Originally Posted by: Retron 


I think people who accuse doctors of ageism underestimate the above decision. If you can only save one of two cases, then you somehow have to choose, if you don't choose then you may harm both.

Retron
09 March 2020 16:57:55


 


I’m guessing you’re not big on empathy and compassion 


Originally Posted by: Justin W 


I loved both my parents and I was devastated at the loss of both of them. However, even amidst the grief I knew that logically things had to happen as they did. I would hope that those who lose parents/grandparents to this would realise the same applies in their case - no doctor would want to let someone die if they could help it, but there are times circumstances dictate that must happen.

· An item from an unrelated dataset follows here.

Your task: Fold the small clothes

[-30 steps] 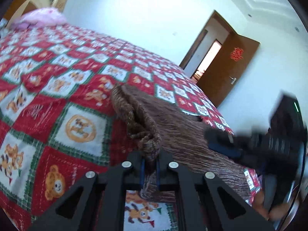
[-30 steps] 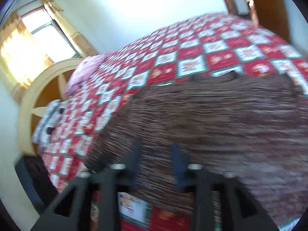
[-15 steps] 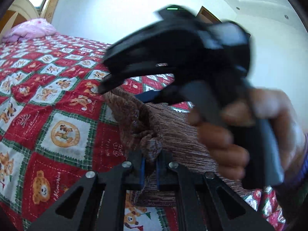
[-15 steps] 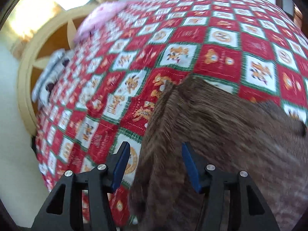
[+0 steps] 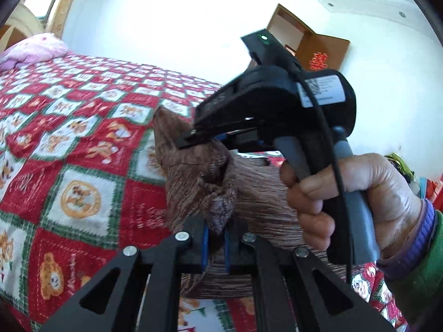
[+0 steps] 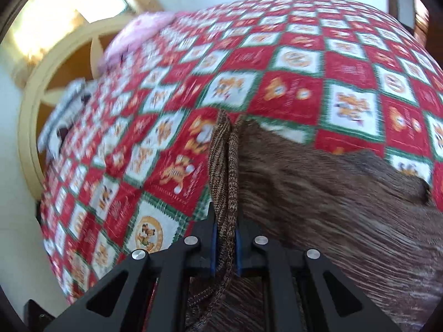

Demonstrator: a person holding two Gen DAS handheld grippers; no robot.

I wonder what will happen when your parents die? You have this to come, you know, as do most people on here I'd wager. It's not pleasant to go through but thanks to our societal taboos it's not something most people talk about.


In fact, if you are lucky enough to still have parents etc, please ask them whether they would want to be kept alive by machine. If I hadn't done that with my mum, I'd have spent the last 21 years wondering if I'd done the wrong thing by saying "yes"...


Leysdown, north Kent
xioni2
09 March 2020 16:58:16

Boris presser: We remain in containment making extensive preparations for delay phase

Originally Posted by: Gavin D 


They shouldn't forget to do a public information message about Brexit.